**Action item:** Check every line below for the string "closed". Copy the ones that have it.

**Source material:**
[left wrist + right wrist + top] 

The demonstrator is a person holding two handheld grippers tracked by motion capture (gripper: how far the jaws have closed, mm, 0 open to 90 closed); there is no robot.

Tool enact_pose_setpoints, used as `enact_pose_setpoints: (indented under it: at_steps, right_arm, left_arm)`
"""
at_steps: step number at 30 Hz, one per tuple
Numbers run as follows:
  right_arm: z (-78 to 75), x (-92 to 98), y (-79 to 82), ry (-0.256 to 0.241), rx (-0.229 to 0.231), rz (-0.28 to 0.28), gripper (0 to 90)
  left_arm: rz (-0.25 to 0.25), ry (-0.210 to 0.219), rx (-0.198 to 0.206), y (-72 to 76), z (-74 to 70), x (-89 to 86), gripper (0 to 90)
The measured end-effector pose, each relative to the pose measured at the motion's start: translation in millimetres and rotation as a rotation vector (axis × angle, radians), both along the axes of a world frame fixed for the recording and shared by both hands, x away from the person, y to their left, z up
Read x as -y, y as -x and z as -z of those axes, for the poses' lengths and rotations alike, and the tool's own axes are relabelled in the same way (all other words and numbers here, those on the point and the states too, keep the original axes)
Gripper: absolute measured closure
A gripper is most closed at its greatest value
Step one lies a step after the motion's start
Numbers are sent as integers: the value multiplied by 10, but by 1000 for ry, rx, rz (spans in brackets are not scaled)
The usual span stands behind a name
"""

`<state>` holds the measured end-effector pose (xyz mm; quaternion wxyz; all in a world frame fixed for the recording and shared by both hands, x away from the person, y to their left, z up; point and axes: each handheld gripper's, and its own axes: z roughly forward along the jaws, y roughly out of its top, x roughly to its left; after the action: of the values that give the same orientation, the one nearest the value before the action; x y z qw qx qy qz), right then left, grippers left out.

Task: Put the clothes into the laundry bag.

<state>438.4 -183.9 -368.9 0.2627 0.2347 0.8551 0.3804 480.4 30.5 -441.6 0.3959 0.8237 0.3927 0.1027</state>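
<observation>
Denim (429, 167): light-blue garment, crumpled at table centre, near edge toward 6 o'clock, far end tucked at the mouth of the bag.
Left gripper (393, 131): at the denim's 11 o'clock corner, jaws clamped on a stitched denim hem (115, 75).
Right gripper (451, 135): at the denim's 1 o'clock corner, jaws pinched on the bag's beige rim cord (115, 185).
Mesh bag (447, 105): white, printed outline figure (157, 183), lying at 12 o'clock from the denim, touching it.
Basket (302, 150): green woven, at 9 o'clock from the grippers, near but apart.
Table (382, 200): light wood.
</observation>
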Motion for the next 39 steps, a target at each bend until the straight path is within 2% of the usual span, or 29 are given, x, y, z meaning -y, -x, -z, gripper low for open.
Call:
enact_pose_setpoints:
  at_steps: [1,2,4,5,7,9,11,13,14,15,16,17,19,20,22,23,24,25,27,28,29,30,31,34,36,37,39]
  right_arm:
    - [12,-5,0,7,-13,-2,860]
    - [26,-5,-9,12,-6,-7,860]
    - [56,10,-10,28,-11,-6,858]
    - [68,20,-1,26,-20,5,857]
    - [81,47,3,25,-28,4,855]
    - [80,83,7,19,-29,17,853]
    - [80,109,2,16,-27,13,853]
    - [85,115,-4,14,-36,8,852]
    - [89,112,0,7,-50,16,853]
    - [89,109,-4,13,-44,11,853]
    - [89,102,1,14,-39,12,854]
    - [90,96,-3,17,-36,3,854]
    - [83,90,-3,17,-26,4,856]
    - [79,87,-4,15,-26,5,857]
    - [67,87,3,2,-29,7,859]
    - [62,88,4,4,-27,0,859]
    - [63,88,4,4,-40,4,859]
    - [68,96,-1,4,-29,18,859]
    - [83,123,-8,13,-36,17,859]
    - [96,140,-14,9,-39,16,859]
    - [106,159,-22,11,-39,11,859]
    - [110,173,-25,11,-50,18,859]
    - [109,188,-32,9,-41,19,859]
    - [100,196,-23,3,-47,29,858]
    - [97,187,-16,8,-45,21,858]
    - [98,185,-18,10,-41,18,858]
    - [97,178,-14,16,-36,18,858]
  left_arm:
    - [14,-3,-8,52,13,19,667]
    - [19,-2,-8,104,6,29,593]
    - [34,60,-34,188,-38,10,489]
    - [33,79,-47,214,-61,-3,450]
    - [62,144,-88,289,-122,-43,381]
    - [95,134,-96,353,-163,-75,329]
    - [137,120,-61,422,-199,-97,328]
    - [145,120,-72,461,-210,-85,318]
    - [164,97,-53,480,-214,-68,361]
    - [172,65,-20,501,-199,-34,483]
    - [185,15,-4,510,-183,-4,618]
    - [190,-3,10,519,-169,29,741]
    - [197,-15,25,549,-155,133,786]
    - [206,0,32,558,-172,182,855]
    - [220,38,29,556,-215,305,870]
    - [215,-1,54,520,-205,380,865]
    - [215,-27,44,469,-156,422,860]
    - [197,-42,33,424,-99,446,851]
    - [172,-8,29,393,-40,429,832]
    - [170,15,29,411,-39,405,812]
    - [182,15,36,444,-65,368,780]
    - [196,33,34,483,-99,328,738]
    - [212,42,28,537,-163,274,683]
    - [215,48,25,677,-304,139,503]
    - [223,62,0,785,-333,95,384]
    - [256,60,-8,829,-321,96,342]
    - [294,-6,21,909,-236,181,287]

**Exercise solution:**
The demonstrator is a person holding two handheld grippers tracked by motion capture (gripper: how far the jaws have closed, mm, 0 open to 90 closed); there is no robot.
A gripper is most closed at its greatest value

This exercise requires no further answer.